• _TASK DETAILS_: The expected output is each line in the data below that includes the string "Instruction".

# # # # #

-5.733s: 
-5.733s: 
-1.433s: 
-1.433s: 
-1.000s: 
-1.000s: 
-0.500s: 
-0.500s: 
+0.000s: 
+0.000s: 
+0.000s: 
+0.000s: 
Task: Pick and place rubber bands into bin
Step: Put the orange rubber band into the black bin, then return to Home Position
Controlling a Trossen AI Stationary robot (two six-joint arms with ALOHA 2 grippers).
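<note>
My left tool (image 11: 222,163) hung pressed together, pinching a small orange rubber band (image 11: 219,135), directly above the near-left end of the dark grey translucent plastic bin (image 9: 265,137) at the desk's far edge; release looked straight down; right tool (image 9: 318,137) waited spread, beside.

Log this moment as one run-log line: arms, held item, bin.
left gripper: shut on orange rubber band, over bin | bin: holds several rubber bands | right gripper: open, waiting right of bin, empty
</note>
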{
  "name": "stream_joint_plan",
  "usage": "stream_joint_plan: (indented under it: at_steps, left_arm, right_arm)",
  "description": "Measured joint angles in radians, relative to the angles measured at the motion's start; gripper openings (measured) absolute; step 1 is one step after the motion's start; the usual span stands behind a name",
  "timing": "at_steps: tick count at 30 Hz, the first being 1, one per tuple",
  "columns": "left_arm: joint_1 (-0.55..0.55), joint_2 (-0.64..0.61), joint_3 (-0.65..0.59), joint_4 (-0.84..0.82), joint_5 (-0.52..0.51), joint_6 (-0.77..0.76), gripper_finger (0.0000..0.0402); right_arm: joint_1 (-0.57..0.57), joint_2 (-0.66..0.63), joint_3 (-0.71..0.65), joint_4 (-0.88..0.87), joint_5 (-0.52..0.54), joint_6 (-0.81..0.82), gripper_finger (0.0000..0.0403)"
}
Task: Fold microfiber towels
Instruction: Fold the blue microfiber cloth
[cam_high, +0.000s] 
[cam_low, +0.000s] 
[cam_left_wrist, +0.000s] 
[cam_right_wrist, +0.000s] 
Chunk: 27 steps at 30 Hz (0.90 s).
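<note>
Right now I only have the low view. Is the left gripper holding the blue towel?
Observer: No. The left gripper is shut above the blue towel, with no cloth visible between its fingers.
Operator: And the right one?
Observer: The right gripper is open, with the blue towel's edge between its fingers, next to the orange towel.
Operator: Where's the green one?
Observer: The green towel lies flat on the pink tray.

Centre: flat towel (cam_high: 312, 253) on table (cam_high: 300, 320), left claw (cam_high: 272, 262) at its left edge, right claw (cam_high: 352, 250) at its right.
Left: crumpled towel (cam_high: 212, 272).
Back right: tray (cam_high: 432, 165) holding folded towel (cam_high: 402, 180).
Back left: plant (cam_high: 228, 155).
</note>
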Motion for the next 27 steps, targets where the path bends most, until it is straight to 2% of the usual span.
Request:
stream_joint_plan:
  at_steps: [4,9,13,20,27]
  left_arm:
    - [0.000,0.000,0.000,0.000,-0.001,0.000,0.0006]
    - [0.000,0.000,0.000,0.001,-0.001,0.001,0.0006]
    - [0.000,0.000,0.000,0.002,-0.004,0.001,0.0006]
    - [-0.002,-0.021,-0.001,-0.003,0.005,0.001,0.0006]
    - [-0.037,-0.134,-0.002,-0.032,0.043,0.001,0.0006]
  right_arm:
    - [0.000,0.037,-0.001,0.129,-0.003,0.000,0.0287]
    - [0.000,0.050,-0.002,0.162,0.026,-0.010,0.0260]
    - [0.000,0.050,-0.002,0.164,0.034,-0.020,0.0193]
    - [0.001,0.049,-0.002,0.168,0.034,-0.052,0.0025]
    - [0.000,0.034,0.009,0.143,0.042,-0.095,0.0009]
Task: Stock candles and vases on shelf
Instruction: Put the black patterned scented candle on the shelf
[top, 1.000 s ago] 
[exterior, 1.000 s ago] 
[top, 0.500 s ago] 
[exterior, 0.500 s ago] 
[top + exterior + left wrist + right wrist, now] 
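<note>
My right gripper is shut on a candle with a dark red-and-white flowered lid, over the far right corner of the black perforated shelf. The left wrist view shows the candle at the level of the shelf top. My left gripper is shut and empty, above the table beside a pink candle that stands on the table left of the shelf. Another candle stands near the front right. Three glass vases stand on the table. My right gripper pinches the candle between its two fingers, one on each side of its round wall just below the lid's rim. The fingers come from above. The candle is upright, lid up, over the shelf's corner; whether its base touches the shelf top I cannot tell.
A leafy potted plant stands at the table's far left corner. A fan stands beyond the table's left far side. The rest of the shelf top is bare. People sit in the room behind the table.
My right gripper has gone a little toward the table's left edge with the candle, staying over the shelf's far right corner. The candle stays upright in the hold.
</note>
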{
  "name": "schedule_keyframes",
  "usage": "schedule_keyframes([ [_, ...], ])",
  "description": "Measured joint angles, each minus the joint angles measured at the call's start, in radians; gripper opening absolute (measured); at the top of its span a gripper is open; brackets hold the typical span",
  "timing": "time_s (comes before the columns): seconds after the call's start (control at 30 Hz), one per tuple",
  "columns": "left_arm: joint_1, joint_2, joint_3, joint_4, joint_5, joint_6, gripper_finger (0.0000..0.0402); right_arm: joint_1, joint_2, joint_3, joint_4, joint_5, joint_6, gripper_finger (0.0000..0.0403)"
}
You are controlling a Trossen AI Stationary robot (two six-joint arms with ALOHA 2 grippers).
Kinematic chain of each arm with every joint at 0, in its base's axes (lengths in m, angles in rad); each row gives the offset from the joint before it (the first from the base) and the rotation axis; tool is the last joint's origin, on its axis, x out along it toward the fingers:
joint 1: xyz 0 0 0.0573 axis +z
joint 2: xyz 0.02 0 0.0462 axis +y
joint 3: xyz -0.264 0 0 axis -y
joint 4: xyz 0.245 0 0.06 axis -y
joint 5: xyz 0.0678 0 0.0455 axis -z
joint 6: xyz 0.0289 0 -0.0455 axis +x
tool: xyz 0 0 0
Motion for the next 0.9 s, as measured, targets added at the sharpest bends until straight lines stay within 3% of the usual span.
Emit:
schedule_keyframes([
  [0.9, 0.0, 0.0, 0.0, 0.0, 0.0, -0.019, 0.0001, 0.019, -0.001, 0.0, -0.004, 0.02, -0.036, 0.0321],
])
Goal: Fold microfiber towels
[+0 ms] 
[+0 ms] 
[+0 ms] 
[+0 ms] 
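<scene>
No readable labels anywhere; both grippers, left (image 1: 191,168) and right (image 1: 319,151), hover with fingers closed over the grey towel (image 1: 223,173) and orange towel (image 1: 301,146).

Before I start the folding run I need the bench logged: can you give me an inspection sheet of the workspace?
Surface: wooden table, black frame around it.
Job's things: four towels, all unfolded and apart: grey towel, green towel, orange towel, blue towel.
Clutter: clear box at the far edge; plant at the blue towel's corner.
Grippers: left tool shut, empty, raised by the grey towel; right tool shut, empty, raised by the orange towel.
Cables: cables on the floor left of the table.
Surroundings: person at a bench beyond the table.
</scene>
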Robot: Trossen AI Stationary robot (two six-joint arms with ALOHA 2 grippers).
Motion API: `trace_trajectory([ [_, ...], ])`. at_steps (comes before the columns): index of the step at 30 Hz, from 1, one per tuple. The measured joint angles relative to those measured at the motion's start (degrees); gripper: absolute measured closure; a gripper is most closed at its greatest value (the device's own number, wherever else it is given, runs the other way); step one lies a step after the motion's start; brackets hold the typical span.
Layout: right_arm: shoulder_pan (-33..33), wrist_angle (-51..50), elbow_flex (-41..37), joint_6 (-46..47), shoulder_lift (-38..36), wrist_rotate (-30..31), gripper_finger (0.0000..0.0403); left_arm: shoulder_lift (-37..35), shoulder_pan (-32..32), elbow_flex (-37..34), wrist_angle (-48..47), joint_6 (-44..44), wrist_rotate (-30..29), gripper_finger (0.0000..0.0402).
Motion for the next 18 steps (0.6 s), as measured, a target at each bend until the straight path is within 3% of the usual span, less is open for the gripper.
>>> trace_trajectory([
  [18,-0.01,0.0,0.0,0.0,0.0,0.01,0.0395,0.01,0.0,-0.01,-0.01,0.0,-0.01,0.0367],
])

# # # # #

• _TASK SOLUTION_:
Instruction: Fold the blue microfiber cloth
Instruction: Put the black patterned scented candle on the shelf

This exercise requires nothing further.